Assigned task – Search the material for "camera" and show all lines that contain it.

Material to process below:

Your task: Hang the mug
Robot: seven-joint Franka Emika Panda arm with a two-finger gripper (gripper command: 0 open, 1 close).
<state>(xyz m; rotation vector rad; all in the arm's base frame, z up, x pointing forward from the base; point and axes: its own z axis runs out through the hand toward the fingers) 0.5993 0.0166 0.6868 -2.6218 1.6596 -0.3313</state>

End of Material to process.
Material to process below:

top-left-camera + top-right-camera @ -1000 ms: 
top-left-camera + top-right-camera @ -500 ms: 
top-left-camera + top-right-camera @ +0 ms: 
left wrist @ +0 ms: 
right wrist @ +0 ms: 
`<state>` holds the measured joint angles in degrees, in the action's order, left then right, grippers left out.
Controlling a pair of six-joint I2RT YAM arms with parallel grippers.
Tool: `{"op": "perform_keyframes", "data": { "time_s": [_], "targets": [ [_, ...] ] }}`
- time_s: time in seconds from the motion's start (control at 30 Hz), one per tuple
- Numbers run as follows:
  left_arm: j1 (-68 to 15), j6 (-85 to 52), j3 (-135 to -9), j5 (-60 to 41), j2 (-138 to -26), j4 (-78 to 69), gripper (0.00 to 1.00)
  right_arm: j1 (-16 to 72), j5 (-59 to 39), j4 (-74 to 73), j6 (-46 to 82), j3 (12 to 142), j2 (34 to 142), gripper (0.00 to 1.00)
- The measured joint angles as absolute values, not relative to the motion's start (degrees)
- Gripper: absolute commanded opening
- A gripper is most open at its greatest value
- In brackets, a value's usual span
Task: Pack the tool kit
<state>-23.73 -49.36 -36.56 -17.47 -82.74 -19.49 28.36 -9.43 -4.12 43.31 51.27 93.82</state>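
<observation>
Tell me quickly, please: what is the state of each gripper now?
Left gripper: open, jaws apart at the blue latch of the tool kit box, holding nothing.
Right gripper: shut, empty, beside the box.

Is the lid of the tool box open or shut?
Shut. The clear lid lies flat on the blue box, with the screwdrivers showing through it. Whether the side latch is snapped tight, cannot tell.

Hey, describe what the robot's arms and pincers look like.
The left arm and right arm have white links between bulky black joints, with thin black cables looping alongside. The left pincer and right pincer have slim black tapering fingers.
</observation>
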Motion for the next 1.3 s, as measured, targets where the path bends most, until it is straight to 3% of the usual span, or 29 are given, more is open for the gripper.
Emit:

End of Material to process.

Reply to the task –
top-left-camera + top-right-camera @ -1000 ms: 
top-left-camera + top-right-camera @ -500 ms: 
top-left-camera + top-right-camera @ +0 ms: 

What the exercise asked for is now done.